CA: You mentioned several things you’ve gained inspiration from; Star Wars, African art, American Werewolf in London, etc. But what would you say is something you drew inspiration from that most people would find surprising?
PLJ: David Bowie’s music, a little bit of T. Rex, they’re like a glam rock ’70s band and Daft Punk. A lot of music. That’s the interesting thing about Yohance, it’s much more influenced by music than The Pack. The Pack was really influenced by film. Yohance was really influenced by music — by certain feelings I get when I’m listening to certain music and I was daydreaming and I’m just taken away.
Yohance is all about taking people away and going on different adventures. But at the same time, understanding that there’s a much bigger world out there. That it’s so much weirder and stranger beyond your imagination. So, that’s why music was an inspiration, because with music there’s no limit to it. You can listen to the same song for fifty years and it can take you places that you’ve never been. It’s open to interpretation.
Many Westerns are also inspiration for it. There are more hints to African mythology in Yohance more so than The Pack too. The Pack’s issue three is also much darker in tone. Certain things happen here that’s going to affect the characters for the rest of the series. This is one of the most pivotal moments in the entire series of The Pack. Night of the Wolves is a very very important event for The Pack.
CA: You recently went to the Black Comic Book Festival in New York too, right? How was that?
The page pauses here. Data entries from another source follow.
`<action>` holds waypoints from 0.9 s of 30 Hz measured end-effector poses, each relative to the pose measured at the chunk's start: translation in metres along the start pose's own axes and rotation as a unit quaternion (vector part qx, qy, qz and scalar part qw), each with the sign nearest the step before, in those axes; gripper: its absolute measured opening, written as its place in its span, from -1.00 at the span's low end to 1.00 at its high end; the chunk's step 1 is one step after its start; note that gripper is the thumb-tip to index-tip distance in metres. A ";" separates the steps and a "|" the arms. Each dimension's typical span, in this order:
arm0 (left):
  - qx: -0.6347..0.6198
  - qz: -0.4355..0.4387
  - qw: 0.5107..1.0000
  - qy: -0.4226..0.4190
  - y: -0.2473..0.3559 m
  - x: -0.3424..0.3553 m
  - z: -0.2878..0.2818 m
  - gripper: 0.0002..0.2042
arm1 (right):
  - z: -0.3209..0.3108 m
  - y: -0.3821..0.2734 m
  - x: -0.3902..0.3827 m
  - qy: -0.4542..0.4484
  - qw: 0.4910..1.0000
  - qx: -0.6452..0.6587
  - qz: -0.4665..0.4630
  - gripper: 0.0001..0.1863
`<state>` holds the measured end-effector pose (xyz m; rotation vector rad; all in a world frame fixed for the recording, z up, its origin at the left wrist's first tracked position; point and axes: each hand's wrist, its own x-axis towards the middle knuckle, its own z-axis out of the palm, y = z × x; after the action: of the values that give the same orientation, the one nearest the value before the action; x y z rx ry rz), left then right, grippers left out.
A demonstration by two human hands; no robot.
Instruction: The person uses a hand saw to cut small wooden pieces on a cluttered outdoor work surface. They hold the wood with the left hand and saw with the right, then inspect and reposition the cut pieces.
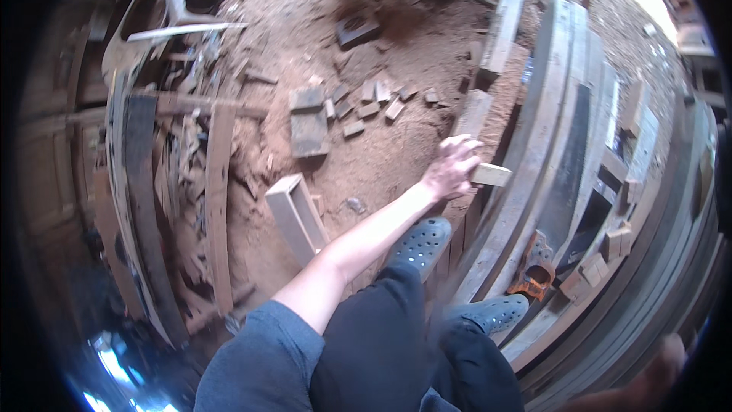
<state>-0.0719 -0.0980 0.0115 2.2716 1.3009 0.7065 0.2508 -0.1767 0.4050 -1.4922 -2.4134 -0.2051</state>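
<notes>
My left hand [455, 168] reaches forward past my knee with its fingers closed round a small pale wood block [493, 175]. One end of the block sticks out to the right, near a long beam [534, 133]; whether they touch I cannot tell. Just beyond the hand lies a thicker piece of timber [473, 111]. At the lower right edge my right hand [669, 358] is blurred, and its fingers cannot be made out. A handsaw with an orange handle [531, 281] rests on the beams beside my right shoe [492, 313].
Several small cut blocks [368, 110] lie on the sawdust-covered ground next to larger blocks [309, 133]. An open wooden box frame [293, 214] stands left of my arm. Long boards [219, 206] and scraps fill the left; stacked beams [656, 259] run along the right.
</notes>
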 end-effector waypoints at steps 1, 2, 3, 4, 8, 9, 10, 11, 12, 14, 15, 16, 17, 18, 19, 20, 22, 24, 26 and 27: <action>-0.023 0.000 1.000 0.010 0.004 0.004 -0.001 -0.52 | 0.025 0.004 -0.004 -0.126 0.972 0.090 0.175 -0.69; -0.046 -0.003 0.999 0.028 0.010 0.007 0.000 -0.53 | 0.052 0.008 -0.010 -0.201 0.870 0.184 0.410 -0.61; -0.069 -0.005 0.997 0.042 0.014 0.011 -0.001 -0.55 | 0.081 0.011 -0.017 -0.275 0.837 0.253 0.401 -0.56; -0.075 -0.018 0.996 0.038 0.018 0.013 -0.002 -0.56 | 0.104 0.010 -0.026 -0.373 0.840 0.168 0.355 -0.55; -0.135 -0.022 0.989 0.057 0.018 0.021 -0.012 -0.48 | 0.160 0.001 -0.054 -0.518 0.781 0.168 0.307 -0.56; -0.148 -0.032 0.986 0.069 0.018 0.024 -0.013 -0.47 | 0.164 -0.002 -0.055 -0.501 0.789 0.179 0.308 -0.57; -0.163 -0.042 0.982 0.080 0.021 0.026 -0.012 -0.47 | 0.169 -0.005 -0.056 -0.479 0.798 0.196 0.308 -0.58; -0.190 -0.050 0.976 0.092 0.024 0.029 -0.010 -0.47 | 0.171 -0.007 -0.055 -0.443 0.813 0.237 0.295 -0.58; -0.217 -0.058 0.969 0.104 0.028 0.034 -0.005 -0.47 | 0.174 -0.009 -0.053 -0.444 0.821 0.207 0.292 -0.61; -0.246 -0.071 0.961 0.109 0.037 0.041 0.007 -0.46 | 0.182 -0.012 -0.051 -0.414 0.827 0.217 0.312 -0.63; -0.239 -0.080 0.964 0.083 0.044 0.043 0.014 -0.45 | 0.188 -0.014 -0.052 -0.402 0.824 0.228 0.328 -0.64; -0.221 -0.062 0.971 0.061 0.049 0.043 0.019 -0.45 | 0.192 -0.015 -0.055 -0.406 0.831 0.213 0.317 -0.65; -0.191 -0.070 0.979 -0.005 0.051 0.041 0.022 -0.44 | 0.198 -0.017 -0.060 -0.416 0.830 0.195 0.318 -0.66; -0.152 -0.039 0.987 -0.017 0.053 0.037 0.025 -0.49 | 0.203 -0.019 -0.065 -0.426 0.828 0.177 0.319 -0.67; -0.110 -0.033 0.990 -0.084 0.055 0.034 0.026 -0.53 | 0.208 -0.020 -0.072 -0.444 0.821 0.164 0.319 -0.67; -0.070 -0.007 0.989 -0.130 0.055 0.030 0.027 -0.59 | 0.211 -0.023 -0.079 -0.461 0.814 0.149 0.320 -0.67; -0.061 -0.019 0.993 -0.103 0.054 0.022 0.026 -0.59 | 0.218 -0.026 -0.093 -0.492 0.803 0.102 0.320 -0.66; -0.010 -0.035 0.991 -0.132 0.052 0.015 0.025 -0.59 | 0.223 -0.029 -0.104 -0.517 0.781 0.114 0.330 -0.68; 0.013 -0.040 0.987 -0.152 0.049 0.013 0.026 -0.59 | 0.227 -0.033 -0.112 -0.538 0.764 0.124 0.335 -0.68; 0.024 -0.044 0.985 -0.163 0.049 0.013 0.027 -0.59 | 0.229 -0.035 -0.115 -0.541 0.764 0.121 0.330 -0.67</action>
<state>-0.0175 -0.1128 0.0224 2.2344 1.2595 0.2592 0.2278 -0.2278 0.1530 -2.6237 -2.1113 1.4229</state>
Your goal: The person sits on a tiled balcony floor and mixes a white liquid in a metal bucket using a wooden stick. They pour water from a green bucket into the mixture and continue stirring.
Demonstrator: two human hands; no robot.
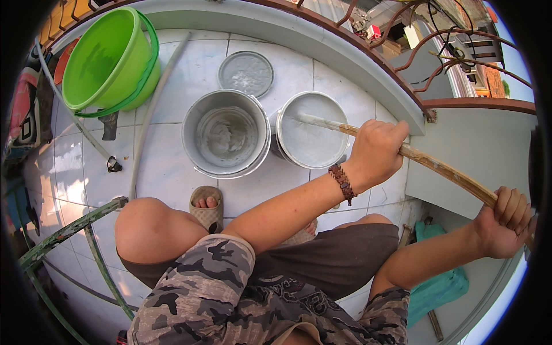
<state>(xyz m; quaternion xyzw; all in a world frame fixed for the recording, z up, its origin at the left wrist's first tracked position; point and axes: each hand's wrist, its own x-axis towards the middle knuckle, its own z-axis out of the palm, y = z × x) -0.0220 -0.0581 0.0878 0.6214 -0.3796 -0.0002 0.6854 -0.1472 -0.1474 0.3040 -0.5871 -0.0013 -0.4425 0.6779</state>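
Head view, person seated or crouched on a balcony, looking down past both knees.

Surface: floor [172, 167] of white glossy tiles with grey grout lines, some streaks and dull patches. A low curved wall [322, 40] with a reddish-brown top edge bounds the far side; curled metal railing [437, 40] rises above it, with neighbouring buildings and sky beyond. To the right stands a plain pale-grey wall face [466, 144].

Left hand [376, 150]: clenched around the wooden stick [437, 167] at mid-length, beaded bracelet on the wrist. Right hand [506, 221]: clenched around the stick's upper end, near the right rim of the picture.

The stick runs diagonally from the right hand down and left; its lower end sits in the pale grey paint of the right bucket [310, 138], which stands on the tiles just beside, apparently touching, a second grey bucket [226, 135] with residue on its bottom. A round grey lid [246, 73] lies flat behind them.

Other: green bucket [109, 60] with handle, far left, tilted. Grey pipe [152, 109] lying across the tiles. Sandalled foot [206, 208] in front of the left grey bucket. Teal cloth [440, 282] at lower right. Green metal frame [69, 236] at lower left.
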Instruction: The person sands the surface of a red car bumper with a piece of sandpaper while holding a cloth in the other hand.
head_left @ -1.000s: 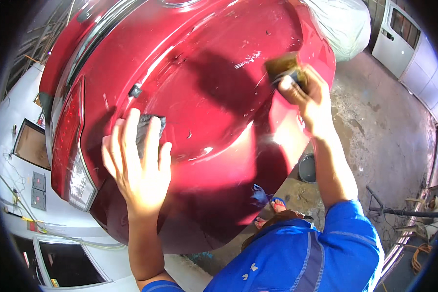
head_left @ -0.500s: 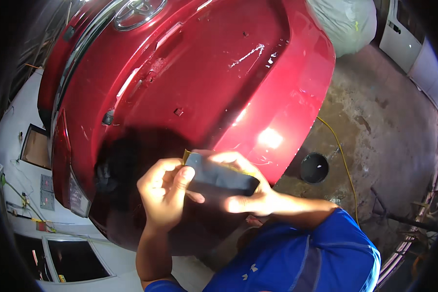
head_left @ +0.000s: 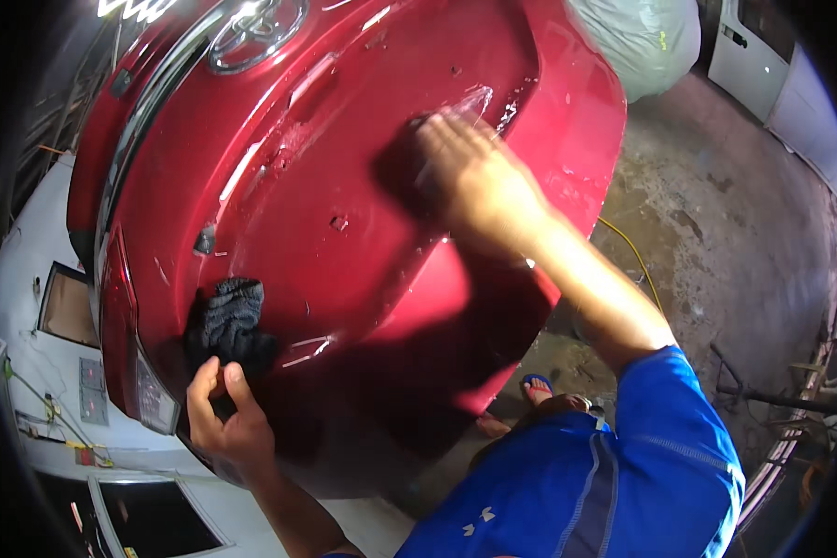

PLJ: That was awesome. First off, it was an experience. It was really awesome. I kind of wish they had a bigger venue. I wish there was more space so I could stay there longer. But, the most overwhelming thing about being there was just seeing so many Black nerds at the same place. It was absolutely awesome. And also seeing them supporting Black creators. There were Black creators there with their stuff and they sold out.
CA: What are some comics that your fans should check out?
PLJ: Greg Wilson’s Val-mar. Milton Davis is a well-known science fiction writer and he’s doing some very impressive work. And my good friend Chuck for the Bounce comic strip. He’s been a bouncer for ten years and he pretty much catalogues all of these stories of all these interesting nights he has in this comic strip of these two bouncers. It’s absolutely hilarious.